Chapter 363 - Siege of Levain (Part 17)

“History noted many, many instances of cavalry charges breaking through enemy lines and turning the tides of battle. What many neglected to notice, however, was how for each such successful occasion, there were several that failed and did not make its mark in the history books.” - Excerpt from “The Evolution of Warfare” by Tomas Lancaster, military historian from Levain, circa 592 FP.

“They’re mostly knights, typical human-style heavy cavalry, you all know what to do,” instructed Reinhardt through his artifact to the various platoon commanders of the Free Lances. Indeed, methods to deal with heavy cavalry was one that they had drilled to do regularly, and immediately the platoons with the strongest shieldbearers and unit cohesion – Mischka’s first strike platoon, Arne’s third strike platoon, and Alvaro’s Warforged platoon – stepped to the front of the mercenary formation.
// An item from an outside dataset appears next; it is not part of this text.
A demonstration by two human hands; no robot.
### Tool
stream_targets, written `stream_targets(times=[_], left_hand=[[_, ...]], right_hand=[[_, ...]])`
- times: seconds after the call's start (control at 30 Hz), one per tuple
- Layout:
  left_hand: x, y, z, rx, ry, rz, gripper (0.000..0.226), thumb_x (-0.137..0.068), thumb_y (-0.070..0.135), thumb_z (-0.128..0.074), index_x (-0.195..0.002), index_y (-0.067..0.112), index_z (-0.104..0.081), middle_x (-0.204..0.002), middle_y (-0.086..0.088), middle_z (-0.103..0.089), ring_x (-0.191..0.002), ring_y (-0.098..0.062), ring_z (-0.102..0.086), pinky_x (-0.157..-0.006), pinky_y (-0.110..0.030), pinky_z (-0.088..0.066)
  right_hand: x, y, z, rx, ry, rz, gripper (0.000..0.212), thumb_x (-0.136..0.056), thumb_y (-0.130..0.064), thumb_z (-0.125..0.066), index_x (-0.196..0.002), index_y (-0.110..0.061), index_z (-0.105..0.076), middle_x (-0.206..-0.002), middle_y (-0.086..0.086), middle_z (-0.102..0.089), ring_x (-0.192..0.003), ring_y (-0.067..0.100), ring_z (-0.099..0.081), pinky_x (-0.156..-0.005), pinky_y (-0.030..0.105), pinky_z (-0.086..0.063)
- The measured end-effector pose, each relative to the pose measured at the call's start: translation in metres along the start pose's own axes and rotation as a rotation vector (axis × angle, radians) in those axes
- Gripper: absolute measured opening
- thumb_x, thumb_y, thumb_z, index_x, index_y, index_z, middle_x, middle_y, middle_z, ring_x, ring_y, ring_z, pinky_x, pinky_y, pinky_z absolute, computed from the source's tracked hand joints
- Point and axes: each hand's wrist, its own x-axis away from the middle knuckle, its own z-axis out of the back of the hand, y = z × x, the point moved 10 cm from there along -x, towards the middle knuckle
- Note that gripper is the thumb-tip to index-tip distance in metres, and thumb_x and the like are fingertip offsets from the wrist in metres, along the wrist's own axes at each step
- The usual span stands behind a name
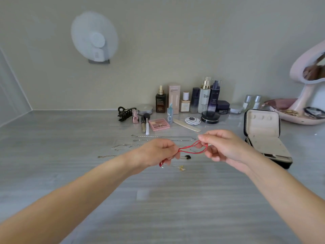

The three platoons lined up next to each other and had their respective shieldbearers step in front, where they formed a solid, interlocking shield wall. Others supported those shieldbearers physically from right behind them, while in the third line, those armed with spears and polearms laid their weapons atop the interlocked shields, forming a menacing spear wall pointed towards the approaching enemy cavalry.

With a wedge-shaped layout, the shield-and-spear wall formation was designed to force the enemy cavalry charge to split or be crushed against the wall. Naturally, the pressure would be the highest for the people at the tip of the wedge, but Reinhardt had confidence that Mischka’s platoon was up to the task and would hold their ground.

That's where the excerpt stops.